The opinions expressed in this article are the writer’s own and do not reflect the views of Her Campus.
This past June, I studied abroad in Florence, Italy for a little over four weeks. One of the main reasons I chose to continue my education at Kent State was because of its amazing abroad program. I have always had a love for travel, and I’ve known for a long time that studying abroad was a must during my college career.
The benefits of studying abroad are almost endless. I got to witness so many different ways of life during my time in Italy. You also get to experience a lot of personal growth, during and after. There were highs, lows and everything in between.
A Whole New Life
When you study abroad, whether it’s for as little time as a month or as much as a semester, you get to form a new life for yourself during your stay. I think that was one of the most exciting parts for me. I didn’t have to worry about walking in a store and seeing someone from my hometown, I only would see locals and other students that I likely didn’t even know. I also had five roommates in a four bedroom apartment, and these were mostly girls that I had never met before. I got to experience a life that I had never known before just by rooming with complete strangers from Kent State.
My typical day consisted of waking up twenty minutes before my first class started, making the ten minute walk commute to the Kent State Florence building, attending two classes, either going out or snacking for dinner, and then sometimes homework but usually drinks or a club with friends. I didn’t go out at night as much as I would have liked during my time in Italy, as I was always so exhausted or trying to stay caught up with my classes that were condensed into a four week period. However, I still feel as if I experienced enough to make my time and money worthwhile.
I obviously stayed in Florence for the month, but during the weekends I got to travel to Siena, Pisa, and Rome. Every city is unique in its own way, so traveling during your stay abroad is usually well worth it. Italy’s cities were more unique than I could have ever imagined. The infrastructure and the history are amazing on their own, but then you also get to meet and observe so many different people with different lives and cultures. During my day trip to Pisa, I met an African woman that had so much to tell my group of friends about her life story. I also witnessed a lot of men wearing speedos on the beach, and when I say a lot I mean all of them. Skin. Tight. Speedos. Definitely not something you see very often in America.
The Good, The Bad, The Ugly
Italy welcomed me with open arms, and I loved indulging myself into the country. But I’m not going to pretend it was all sunshine and rainbows the entire time. There was a lot of good, but there was some bad and ugly, too.

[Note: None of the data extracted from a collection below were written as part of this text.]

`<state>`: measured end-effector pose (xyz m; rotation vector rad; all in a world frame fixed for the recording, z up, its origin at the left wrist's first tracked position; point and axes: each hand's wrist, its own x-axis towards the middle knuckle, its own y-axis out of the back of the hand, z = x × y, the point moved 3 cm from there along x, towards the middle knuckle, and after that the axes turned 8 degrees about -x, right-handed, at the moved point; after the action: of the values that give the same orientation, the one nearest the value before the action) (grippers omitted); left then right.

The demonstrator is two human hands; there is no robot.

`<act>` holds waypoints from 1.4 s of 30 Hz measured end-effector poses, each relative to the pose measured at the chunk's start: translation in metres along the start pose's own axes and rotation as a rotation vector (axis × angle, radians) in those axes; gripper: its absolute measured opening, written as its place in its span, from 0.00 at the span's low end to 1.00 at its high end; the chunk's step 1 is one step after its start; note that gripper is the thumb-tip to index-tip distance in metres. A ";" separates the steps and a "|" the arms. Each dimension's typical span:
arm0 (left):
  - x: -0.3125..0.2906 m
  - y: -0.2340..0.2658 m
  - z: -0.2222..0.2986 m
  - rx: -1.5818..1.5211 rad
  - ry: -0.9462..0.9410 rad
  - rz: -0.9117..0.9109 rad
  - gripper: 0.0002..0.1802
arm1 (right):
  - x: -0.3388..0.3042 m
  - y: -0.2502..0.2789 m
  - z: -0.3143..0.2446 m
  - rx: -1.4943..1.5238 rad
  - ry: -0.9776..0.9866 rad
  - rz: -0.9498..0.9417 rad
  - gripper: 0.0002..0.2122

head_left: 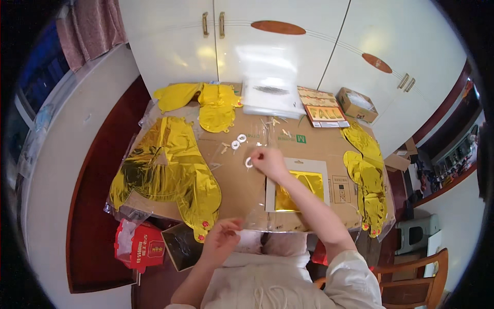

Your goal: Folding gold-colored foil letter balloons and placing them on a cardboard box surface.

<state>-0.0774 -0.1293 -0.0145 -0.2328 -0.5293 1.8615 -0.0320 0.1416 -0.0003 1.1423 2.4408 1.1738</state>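
My right hand [268,161] reaches over the middle of the cardboard-covered table [236,190], fingers pinched on a small white ring-shaped roll [249,162]. Two similar white rolls [242,138] lie just beyond it. My left hand [221,240] hovers at the table's front edge, fingers loosely bent and apart, with nothing visible in them. Under my right forearm is a flat white-backed package [321,175] with folded gold foil. A large flat gold foil balloon [172,159] lies to the left. Small light-coloured pieces [225,148] are scattered near the rolls.
More gold foil balloons lie at the back left [216,105] and right edge [368,175]. A stack of clear plastic bags [272,98], a printed card packet [323,108] and a small cardboard box [356,104] stand along the back. Below left are a red bag [146,250] and an open box [181,247].
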 end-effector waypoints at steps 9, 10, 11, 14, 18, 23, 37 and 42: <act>-0.026 0.015 -0.008 0.300 0.053 -0.121 0.12 | 0.084 -0.043 0.005 -0.261 0.008 0.152 0.08; -0.028 0.017 -0.011 0.334 0.060 -0.141 0.12 | 0.084 -0.040 0.003 -0.265 0.007 0.180 0.08; -0.032 0.016 -0.014 0.363 0.077 -0.162 0.12 | 0.078 -0.038 0.004 -0.269 -0.004 0.202 0.08; -0.048 0.014 -0.015 0.367 0.182 -0.191 0.13 | 0.041 -0.008 -0.014 -0.242 0.111 0.217 0.08; -0.055 0.033 -0.042 0.795 0.270 -0.235 0.10 | -0.100 0.033 -0.061 -0.133 0.291 -0.075 0.07; -0.045 0.039 -0.082 1.162 0.117 -0.229 0.10 | -0.225 -0.032 -0.017 0.002 0.230 -0.567 0.09; -0.027 0.012 -0.096 0.922 0.269 -0.372 0.07 | -0.244 -0.062 0.019 0.125 -0.072 -0.453 0.11; -0.026 -0.018 -0.036 0.216 0.541 -0.521 0.09 | -0.248 -0.040 -0.006 0.788 0.152 -0.352 0.19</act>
<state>-0.0378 -0.1398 -0.0406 -0.3950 -0.0036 1.2615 0.1118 -0.0561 -0.0606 0.7094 3.1563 0.1815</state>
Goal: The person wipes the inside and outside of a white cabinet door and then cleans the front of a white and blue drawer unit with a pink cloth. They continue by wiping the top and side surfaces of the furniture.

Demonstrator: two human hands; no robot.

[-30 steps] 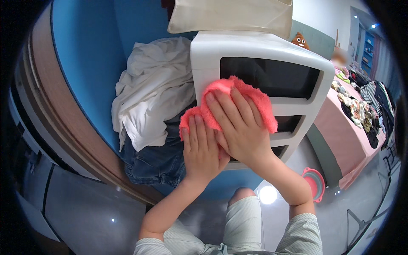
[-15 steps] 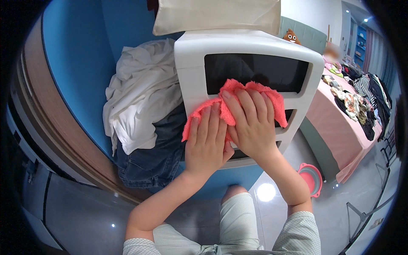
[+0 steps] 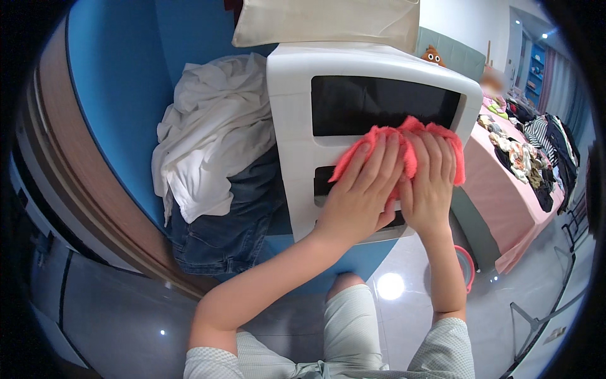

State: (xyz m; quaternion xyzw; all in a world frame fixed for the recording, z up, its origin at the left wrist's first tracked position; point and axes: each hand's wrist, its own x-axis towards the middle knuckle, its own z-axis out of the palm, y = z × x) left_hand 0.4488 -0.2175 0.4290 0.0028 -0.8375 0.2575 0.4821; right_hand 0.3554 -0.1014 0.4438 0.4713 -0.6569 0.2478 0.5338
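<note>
A coral-pink fluffy cloth [image 3: 456,158] lies bunched across the front of a white plastic cabinet [image 3: 287,95] with dark panels. My left hand [image 3: 356,202] presses on the cloth's left part, fingers side by side and slightly bent. Right beside it, my right hand [image 3: 429,196] holds down the right part, close to the cabinet's right edge. Both palms face the cabinet, and the cloth under them is hidden. Above the cloth a wide dark panel [image 3: 372,104] shows; the lower dark panels are partly covered by my hands and wrists.
White crumpled clothing [image 3: 214,139] and dark blue jeans [image 3: 221,240] lie left of the cabinet, inside a blue compartment [image 3: 113,95]. A cream cover [image 3: 328,22] sits behind the cabinet top. To the right stand a pink-covered bed [image 3: 486,189] with clothes and a pink-rimmed basin [image 3: 470,268].
Both hands and the cloth have slid to the right across the cabinet front, toward its right edge. A lower dark panel on the left is uncovered.
</note>
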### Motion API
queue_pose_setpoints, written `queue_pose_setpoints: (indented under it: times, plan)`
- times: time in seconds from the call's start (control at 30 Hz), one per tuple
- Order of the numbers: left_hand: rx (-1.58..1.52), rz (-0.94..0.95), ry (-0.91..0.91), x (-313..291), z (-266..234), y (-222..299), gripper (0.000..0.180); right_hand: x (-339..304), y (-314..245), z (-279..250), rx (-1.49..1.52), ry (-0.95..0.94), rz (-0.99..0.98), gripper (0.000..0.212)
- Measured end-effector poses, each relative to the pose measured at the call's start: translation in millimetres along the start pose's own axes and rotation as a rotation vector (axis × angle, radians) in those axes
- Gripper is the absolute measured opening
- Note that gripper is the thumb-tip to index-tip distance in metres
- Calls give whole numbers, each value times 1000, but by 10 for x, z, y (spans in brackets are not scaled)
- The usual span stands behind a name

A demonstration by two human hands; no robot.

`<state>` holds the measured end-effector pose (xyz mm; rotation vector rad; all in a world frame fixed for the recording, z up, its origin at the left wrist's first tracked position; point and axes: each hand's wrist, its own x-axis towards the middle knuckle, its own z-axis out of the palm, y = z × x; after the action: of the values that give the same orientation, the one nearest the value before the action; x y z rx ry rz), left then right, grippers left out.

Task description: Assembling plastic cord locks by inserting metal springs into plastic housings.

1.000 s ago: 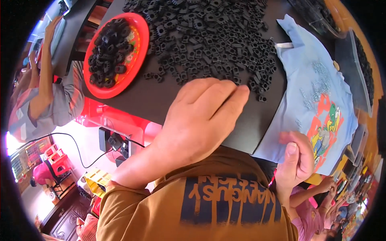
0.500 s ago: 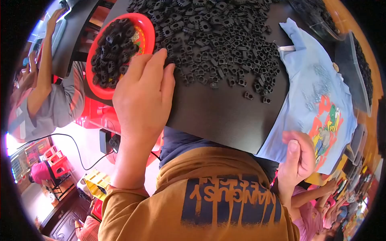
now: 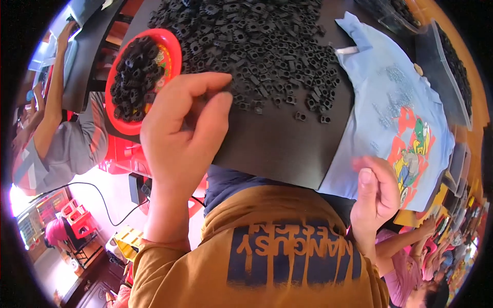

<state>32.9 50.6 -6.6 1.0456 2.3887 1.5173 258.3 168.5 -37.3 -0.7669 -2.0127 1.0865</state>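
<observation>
My left hand (image 3: pixel 182 128) hovers over the dark table's near left part, beside the red plate. Its thumb and forefinger are bent toward each other with a gap between the tips, and nothing shows in them. My right hand (image 3: pixel 377 192) is held above the lower part of a light blue printed cloth (image 3: pixel 380 87). Its fingers are curled in and the thumb lies against them; whatever they may hold is hidden. A heap of small black plastic parts with holes (image 3: pixel 257 51) spreads over the table. The red oval plate (image 3: pixel 177 54) carries a pile of similar black parts (image 3: pixel 133 82).
Clear plastic bins (image 3: pixel 454 77) of black pieces line the right side. At the left, another person's arm (image 3: pixel 54 97) reaches over a neighbouring table. A power strip (image 3: pixel 137 187) with a black cable hangs below the table. More people (image 3: pixel 405 262) sit at the lower right.
My left hand's thumb and forefinger have swung toward the right and spread from the other fingers, away from the plate. The whole view has shifted slightly. My right hand keeps its curled pose.
</observation>
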Motion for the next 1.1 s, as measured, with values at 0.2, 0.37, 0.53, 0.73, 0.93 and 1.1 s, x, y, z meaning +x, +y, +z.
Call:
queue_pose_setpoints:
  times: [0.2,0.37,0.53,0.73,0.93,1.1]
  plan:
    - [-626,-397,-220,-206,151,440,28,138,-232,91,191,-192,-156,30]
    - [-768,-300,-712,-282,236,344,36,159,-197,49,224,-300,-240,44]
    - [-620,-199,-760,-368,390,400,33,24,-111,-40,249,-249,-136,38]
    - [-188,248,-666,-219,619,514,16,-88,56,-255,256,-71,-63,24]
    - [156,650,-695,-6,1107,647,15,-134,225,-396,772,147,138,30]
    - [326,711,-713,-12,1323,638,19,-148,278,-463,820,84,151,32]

Being able to travel all over Florence and Italy in general was a big part of the good. With both of my classes, the class would take group field trips out of the classroom at least twice a week. I visited the Uffizi Gallery, and saw so much Florence artwork that my brain soon became overwhelmed. I later learned that a term to describe this feeling is Stendhal Syndrome. I walked through the Boboli Gardens attached to the Pitti Palace. These gardens were once inhabited by one of the richest families in Florence during the sixteenth century, the Medici family. One of my favorite places that I got to visit was a sustainable vineyard in the countryside of Tuscany. There was, yet again, so much rich history and beautiful sights. I did a wine tasting and tour of the big farmhouse and gorgeous vineyard.
The bad mostly came up during after school hours. You know, when my friends and I thought it was smart to go bar hopping through streets that we were 100% not familiar with. And when we decided to stop at a hole-in-the-wall bar, only to meet a few older men that were maybe a little too friendly. But, hey, they were buying us drinks, so was it really that big of a deal? And then there was that one time that I lost my punch card in one of the most popular clubs in Florence and didn’t have enough money to pay my way out. That one sobered me up real quick. Nonetheless, I did survive, and my friends did too! We walked home together, barely making it over the bus tracks without a tumble. But we made it, and now I have a lot of amazing memories to look back on, and write about!
Ugly cries, ugly sweat, ugly food. I can’t even try to count how many times I cried during my stay abroad, because I would probably come up with a number way lower than what it actually was. I got sad, I missed my boyfriend, my family, my life back home. And I was hard on myself, constantly demanding that I take advantage of my time in Italy and stop being a crybaby. But that only made it worse. It was so hot in Florence, with very high temperatures and very little greenery. No air conditioners, either. Any grass you saw was already brown and dried up. I often felt as if I couldn’t breathe the same way that I do here in Ohio. I was always sweaty and my hair was always poofy. I slept with a cold rag laid on my forehead or stretched across my stomach most nights. We opened our windows at night, but that only resulted in a half a temperature drop and being eaten alive by mosquitoes. There were also many instances that the language barrier between myself and the local Italians was frustrating. It was never their fault, and it really wasn’t mine either, it was just something that was hard to adapt to. There were a few times that I thought I knew what I ordered off of a menu, but I received something totally different to eat. This could have been me misunderstanding the menu, or the waiter misunderstanding me. Regardless of what happened, I just had to deal with it.
Don’t let any of the bad or ugly deter you from studying abroad. I would do it all over again if I could. It was one of the best experiences of my life. I enriched myself in so many different ways, both academically and personally. I hope I have an opportunity to go back to Italy sometime in the future.